论文:Learning-based Sample Tuning for Approximate Query Processing in Interactive Data Exploration
期刊:TKDE 2024
作者:Hanbing Zhang, Yinan Jing, Zhenying He, Kai Zhang, and X. Sean Wang
简介:For interactive data exploration, approximate query processing (AQP) is a useful approach that usually uses samples to provide a timely response for queries by trading query accuracy. Existing AQP systems often materialize samples in the memory for reuse to speed up query processing. How to tune the samples according to the workload is one of the key problems in AQP. However, since the data exploration workload is so complex that it cannot be accurately predicted, existing sample tuning approaches cannot adapt to the changing workload very well. To address this problem, this paper proposes a deep reinforcement learning-based sample tuner, RL-STuner. When tuning samples, RL-STuner considers the workload changes from a global perspective and uses a Deep Q-learning Network (DQN) model to select an optimal sample set that has the maximum utility for the current workload. In addition, this paper proposes a set of optimization mechanisms to reduce the sample tuning cost.
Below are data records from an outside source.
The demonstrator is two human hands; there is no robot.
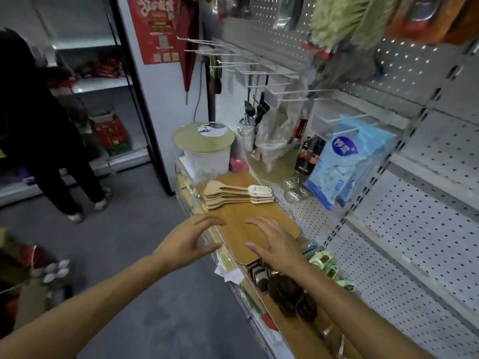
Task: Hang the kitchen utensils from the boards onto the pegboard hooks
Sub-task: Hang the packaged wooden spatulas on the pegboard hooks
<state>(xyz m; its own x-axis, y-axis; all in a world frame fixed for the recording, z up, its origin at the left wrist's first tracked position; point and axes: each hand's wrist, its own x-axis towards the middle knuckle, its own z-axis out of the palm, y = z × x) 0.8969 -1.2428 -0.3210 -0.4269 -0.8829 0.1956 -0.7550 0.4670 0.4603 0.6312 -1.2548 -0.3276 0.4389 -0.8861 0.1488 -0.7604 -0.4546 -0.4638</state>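
Observation:
Several wooden spatulas (234, 194) with white card labels lie stacked on a wooden board (241, 224) on the shelf. My left hand (185, 244) hovers at the board's near left edge, fingers spread and relaxed, holding nothing. My right hand (276, 246) is over the board's near right part, fingers spread, also empty. White pegboard hooks (259, 73) stick out from the pegboard wall (414, 71) above; some carry hanging utensils (255, 110).
A white bin with a round lid (204, 141) stands behind the board. Blue packs (344, 164), metal strainers (294, 190) and dark brushes (287, 294) sit on the shelf. A person (39, 125) stands at the left by other shelves.

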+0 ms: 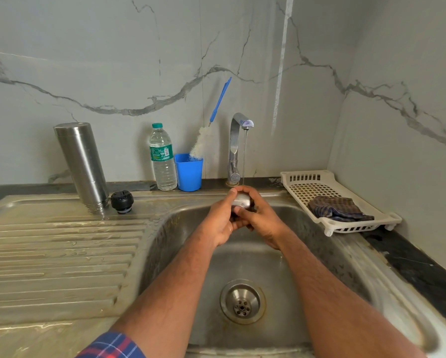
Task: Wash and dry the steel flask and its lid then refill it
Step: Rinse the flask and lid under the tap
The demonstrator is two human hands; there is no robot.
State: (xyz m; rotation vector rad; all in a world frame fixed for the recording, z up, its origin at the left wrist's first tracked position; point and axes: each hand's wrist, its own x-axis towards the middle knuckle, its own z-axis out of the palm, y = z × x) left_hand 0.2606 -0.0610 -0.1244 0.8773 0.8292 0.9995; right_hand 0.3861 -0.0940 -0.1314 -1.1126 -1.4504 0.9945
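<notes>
Both my hands are closed around the steel lid (241, 200), holding it under the thin stream from the tap (238, 148), over the far end of the sink (346, 257). My left hand (220, 223) cups it from the left with the thumb up against its top edge; my right hand (260, 218) wraps it from the right, fingers curled over the rim. Only a small patch of shiny metal shows between my fingers, so I cannot tell which way up the lid sits.

I judge this to be the rinsing of the lid, with the washing part of the task close to done. The steel flask (83, 166) stands mouth down, leaning a little, on the wet draining board (48, 254), well to the left. Just beside its mouth sits a black stopper (122, 202).

Next I need to shut off the tap, shake the lid out and reach for the checked cloth (338, 209) lying in the white tray (289, 177) on the counter (418, 267) to my right. My wet fingers could let the lid slip, so I should keep a firm grip while moving it. The water bottle (163, 157), beside the blue cup (189, 174) holding the bottle brush (203, 143), looks like the source for the refill.
</notes>
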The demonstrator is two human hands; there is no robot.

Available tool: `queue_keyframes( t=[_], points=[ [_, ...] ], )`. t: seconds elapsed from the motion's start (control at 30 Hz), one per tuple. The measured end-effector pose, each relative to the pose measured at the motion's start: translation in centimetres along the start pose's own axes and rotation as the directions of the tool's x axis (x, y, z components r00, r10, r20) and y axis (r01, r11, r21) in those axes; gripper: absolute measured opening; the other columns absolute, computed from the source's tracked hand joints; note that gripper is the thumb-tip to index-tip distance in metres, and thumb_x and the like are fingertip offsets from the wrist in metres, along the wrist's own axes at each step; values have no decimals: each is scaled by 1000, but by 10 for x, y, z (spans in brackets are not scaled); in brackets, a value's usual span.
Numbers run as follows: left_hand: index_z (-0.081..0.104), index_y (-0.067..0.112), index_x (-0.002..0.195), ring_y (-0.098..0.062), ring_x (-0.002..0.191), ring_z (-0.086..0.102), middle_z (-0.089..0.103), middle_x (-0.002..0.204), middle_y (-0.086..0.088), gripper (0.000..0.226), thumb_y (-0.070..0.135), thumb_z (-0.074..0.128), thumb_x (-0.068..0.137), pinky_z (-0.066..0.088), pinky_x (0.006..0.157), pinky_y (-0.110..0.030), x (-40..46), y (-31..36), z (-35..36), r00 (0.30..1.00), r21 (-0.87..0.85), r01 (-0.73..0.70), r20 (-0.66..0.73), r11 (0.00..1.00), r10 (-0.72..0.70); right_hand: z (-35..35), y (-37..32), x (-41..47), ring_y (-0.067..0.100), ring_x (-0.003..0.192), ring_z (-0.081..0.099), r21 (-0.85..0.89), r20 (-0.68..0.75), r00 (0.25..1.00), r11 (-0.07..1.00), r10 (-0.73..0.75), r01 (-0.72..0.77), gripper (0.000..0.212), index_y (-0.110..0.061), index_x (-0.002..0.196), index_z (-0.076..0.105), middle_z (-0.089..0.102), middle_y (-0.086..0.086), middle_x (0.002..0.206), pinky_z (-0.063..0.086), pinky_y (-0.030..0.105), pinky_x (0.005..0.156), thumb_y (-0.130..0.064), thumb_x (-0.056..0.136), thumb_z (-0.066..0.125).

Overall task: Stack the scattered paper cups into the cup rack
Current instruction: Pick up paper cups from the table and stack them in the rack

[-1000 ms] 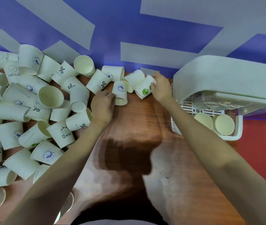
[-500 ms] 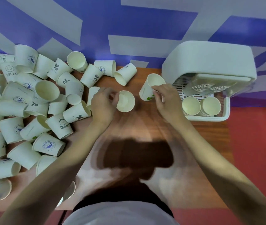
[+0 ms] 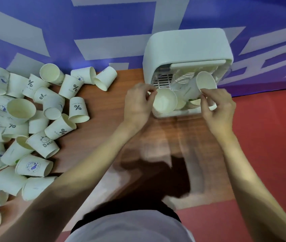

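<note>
The cup rack [image 3: 187, 48] stands at the far edge of the wooden table [image 3: 103, 137], and scattered cups [image 3: 39, 119] lie well to its left. At its open front, the left hand [image 3: 137, 105] grips one cup [image 3: 165, 101] and the right hand [image 3: 217, 107] pinches another cup [image 3: 203, 84]. The placing step is in hand, I think; next each cup must go mouth-up into the stacks inside.

I count one white cup rack [image 3: 187, 46] on the bench [image 3: 114, 137], two hands, each holding one paper cup, left [image 3: 164, 100] and right [image 3: 206, 81], and roughly thirty loose cups [image 3: 25, 119] heaped at the left.
</note>
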State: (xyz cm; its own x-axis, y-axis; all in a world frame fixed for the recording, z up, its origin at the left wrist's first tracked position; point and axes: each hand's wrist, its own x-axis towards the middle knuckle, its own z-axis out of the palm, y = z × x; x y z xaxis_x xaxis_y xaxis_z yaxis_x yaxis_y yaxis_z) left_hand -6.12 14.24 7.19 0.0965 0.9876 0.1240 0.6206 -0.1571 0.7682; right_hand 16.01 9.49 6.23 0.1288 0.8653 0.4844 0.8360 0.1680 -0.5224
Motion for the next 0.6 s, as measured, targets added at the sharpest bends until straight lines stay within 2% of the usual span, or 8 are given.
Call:
queue_keyframes(
  t=[0.1,0.2,0.4,0.53,0.6],
  points=[
    [71,11,89,-20,74,61,67,87,-6,9,13,63,86,49,70,-36,14,23,22,998,4,-63,-10,998,63,-4,16,2,31,80,60,-34,-76,994,997,72,-75,16,-3,98,71,71,11,88,44,38,75,-2,85,62],
    [70,10,90,-22,81,60,66,90,-7,10,13,61,87,47,73,-34,24,34,41,996,33,-94,1,995,94,-1,28,2,35,79,61,-42,-80,993,995,90,-94,17,-3,98,72,71,13,88,47,43,74,0,84,62],
    [70,10,94,-24,88,60,67,95,-8,14,15,59,89,40,76,-31,33,33,68,998,105,-55,48,993,50,14,49,-1,34,77,59,-79,16,996,993,85,-83,19,-3,97,72,69,12,83,44,38,74,1,82,61],
    [70,11,96,-22,92,59,67,95,-7,15,15,58,89,30,72,-21,36,26,75,999,157,-25,51,987,17,23,60,-4,32,79,58,-105,98,988,989,116,-105,19,-5,96,72,68,12,84,36,30,75,0,82,61],
    [70,12,95,-22,92,58,67,96,-7,14,15,58,89,33,74,-22,36,24,77,999,177,-11,49,984,2,27,62,-5,33,82,59,-114,145,983,988,115,-99,19,-4,97,73,68,13,86,37,32,76,0,83,61]
  ],
)
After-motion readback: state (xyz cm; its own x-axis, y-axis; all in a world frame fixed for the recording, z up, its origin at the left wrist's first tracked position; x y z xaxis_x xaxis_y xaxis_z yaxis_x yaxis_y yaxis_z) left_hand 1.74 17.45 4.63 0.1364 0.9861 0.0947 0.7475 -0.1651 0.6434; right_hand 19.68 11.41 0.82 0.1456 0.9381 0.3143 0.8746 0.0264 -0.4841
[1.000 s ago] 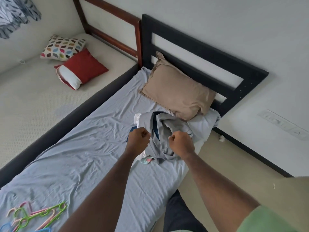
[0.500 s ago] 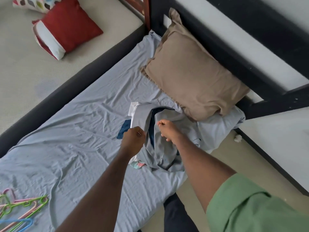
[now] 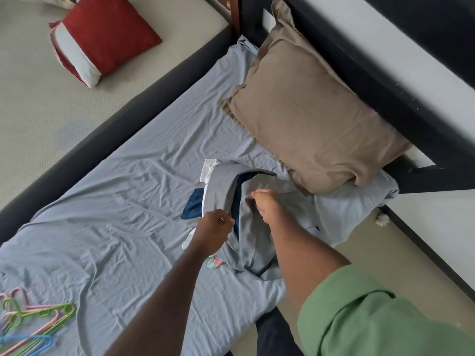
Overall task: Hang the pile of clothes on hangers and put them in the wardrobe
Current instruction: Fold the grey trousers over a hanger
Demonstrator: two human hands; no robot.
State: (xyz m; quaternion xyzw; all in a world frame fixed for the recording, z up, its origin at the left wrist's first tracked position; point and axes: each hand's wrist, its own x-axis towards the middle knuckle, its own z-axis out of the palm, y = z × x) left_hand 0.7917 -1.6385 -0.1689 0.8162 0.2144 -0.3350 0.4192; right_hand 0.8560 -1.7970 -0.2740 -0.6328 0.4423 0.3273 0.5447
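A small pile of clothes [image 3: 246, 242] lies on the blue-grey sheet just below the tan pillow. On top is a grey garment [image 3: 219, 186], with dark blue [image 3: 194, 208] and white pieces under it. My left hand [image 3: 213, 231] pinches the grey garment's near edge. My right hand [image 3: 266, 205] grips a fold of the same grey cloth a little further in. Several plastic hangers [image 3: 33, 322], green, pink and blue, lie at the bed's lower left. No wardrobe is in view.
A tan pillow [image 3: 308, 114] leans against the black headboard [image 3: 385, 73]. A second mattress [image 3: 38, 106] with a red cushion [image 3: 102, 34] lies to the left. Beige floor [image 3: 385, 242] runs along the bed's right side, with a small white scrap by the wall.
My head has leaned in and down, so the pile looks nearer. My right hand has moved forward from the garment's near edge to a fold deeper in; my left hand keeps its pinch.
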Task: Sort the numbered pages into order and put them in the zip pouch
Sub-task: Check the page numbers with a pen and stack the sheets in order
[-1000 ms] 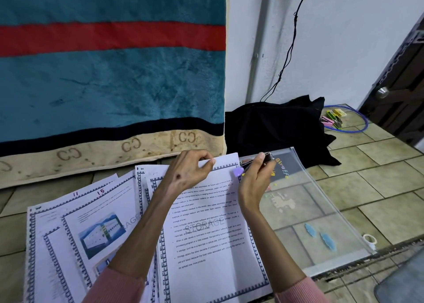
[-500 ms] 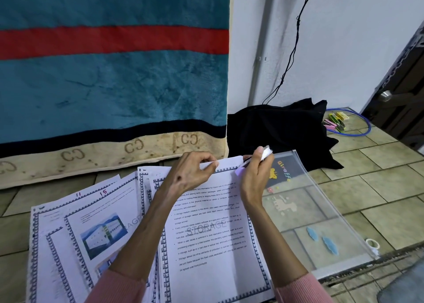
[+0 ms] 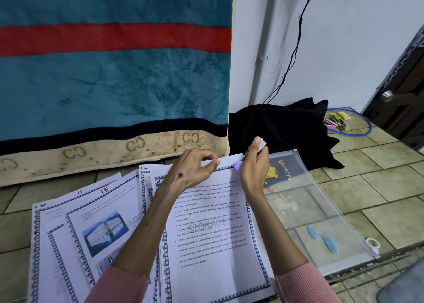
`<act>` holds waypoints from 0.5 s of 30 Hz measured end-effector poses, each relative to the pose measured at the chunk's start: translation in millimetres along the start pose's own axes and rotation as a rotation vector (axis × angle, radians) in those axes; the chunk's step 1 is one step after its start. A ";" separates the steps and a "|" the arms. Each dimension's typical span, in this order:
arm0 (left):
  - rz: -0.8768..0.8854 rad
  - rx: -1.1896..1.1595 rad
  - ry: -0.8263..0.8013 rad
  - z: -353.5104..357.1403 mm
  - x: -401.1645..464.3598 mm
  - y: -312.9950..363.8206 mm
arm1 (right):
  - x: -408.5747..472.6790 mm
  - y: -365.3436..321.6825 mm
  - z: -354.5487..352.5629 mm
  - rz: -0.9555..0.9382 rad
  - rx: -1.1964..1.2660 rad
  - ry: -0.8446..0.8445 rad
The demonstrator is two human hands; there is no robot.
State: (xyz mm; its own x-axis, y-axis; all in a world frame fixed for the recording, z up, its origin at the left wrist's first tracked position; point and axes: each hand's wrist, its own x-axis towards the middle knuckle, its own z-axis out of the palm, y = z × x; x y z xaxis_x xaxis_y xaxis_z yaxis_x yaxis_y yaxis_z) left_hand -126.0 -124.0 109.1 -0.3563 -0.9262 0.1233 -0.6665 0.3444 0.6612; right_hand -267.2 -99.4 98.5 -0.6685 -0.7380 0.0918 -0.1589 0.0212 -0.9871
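Observation:
Printed pages with dotted blue borders lie fanned on the tiled floor. The top page (image 3: 213,229) carries a faint "STORAGE" watermark. My left hand (image 3: 190,172) pinches its upper edge. My right hand (image 3: 253,172) grips a thin pen (image 3: 261,145), whose purple tip rests at the page's top right corner. To the left lie pages hand-marked 11 (image 3: 79,192) and 15 (image 3: 104,190). The clear zip pouch (image 3: 325,213), printed with a giraffe picture, lies flat just right of the stack, partly behind my right wrist.
A teal, red and beige blanket (image 3: 114,85) hangs behind the pages. A black cloth (image 3: 282,128) is heaped against the white wall. A blue hoop with coloured clips (image 3: 337,121) lies at the far right, by a dark door (image 3: 403,89). A small tape roll (image 3: 372,243) sits by the pouch's corner.
My right hand has lifted slightly and tilted the pen's back end upward, with the tip staying at the page corner. My left hand keeps its pinch on the page edge.

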 end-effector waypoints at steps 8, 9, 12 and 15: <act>0.010 -0.022 -0.006 0.2 0.8 -3.3 | 2.8 -1.1 2.4 -0.019 -0.031 0.029; 0.009 -0.020 -0.006 -0.3 0.8 -3.3 | 3.1 -1.0 2.7 -0.019 -0.030 0.029; 0.020 -0.006 -0.001 -1.9 1.6 -3.0 | 3.0 -1.7 3.5 -0.015 -0.017 0.036; 0.023 0.001 -0.004 -1.5 2.3 -2.8 | 2.6 -1.6 3.8 -0.018 -0.008 0.044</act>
State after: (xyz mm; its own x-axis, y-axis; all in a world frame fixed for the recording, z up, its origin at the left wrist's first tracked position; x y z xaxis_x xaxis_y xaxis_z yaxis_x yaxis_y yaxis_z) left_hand -123.9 -127.3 108.7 -0.3746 -0.9172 0.1353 -0.6586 0.3660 0.6575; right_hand -265.9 -104.0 99.8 -0.6967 -0.7081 0.1150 -0.1768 0.0141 -0.9841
Experimental results on both real-world and synthetic datasets show that RL-STuner outperforms the existing sample tuning approaches and achieves 1.6×-5.2× improvements on query accuracy with a low tuning cost.
This paper proposes a learning-based sample tuner, called RL-STuner, which tunes samples from a global perspective by using a deep reinforcement learning model. When tuning samples, RL-STuner learns from all appeared queries and leverages this global knowledge to guide sample tuning. To avoid the heavy overhead for computing the optimal sample set from a large number of possible combinations of samples, RL-STuner uses a Deep Q-learning Network (DQN) model to get an approximate optimal solution, which stores the feedback of tuning samples in different episodes and uses them to guide the sample selection in one sample tuning. Furthermore, we propose three optimization mechanisms to reduce the sample tuning cost in RL-STuner. First, we propose a lazy sample tuning strategy to reduce the sample selection and tuning operations during tuning. Second, we use a parameter transfer approach to initialize the DQN model in the sample tuning task with a suitable solution to reduce the training cost. Third, we propose a utility estimator to avoid accessing the underlying data when calculating the utility of samples to reduce the calculation cost. By taking these three optimization mechanisms, RL-STuner can quickly tune the samples to adapt to the changing workload.